# TRY IT
Because the listing below is to be kept intact, restate all of it word for word.

# SUPPLIED DATA

- - - -

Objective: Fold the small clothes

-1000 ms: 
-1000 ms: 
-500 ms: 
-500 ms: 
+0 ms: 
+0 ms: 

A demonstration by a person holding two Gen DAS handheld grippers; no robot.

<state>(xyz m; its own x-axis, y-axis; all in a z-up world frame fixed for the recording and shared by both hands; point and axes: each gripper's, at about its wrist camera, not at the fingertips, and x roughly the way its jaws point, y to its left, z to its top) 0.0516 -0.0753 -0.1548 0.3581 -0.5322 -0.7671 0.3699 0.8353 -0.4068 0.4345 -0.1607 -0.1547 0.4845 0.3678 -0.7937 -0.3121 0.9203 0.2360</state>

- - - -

# RESPONSE
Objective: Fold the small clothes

-1000 ms: 
-1000 ms: 
-500 ms: 
-500 ms: 
+0 ms: 
+0 ms: 

A demonstration by a person holding two Gen DAS handheld grippers; no robot.

<state>(xyz m; its own x-axis, y-axis; all in a z-up world frame fixed for the recording and shared by both hands; point and axes: each gripper's, at about its wrist camera, not at the fingertips, and x roughly the way its jaws point, y to its left, z to its top) 0.0516 -0.0753 -0.1548 0.3581 -0.5322 -0.7671 0.3699 0.8353 -0.4068 0.4345 -0.1607 -0.1547 0.4845 0.3678 -0.7937 -0.3121 0.9203 0.2360</state>

That finishes the answer to the exercise.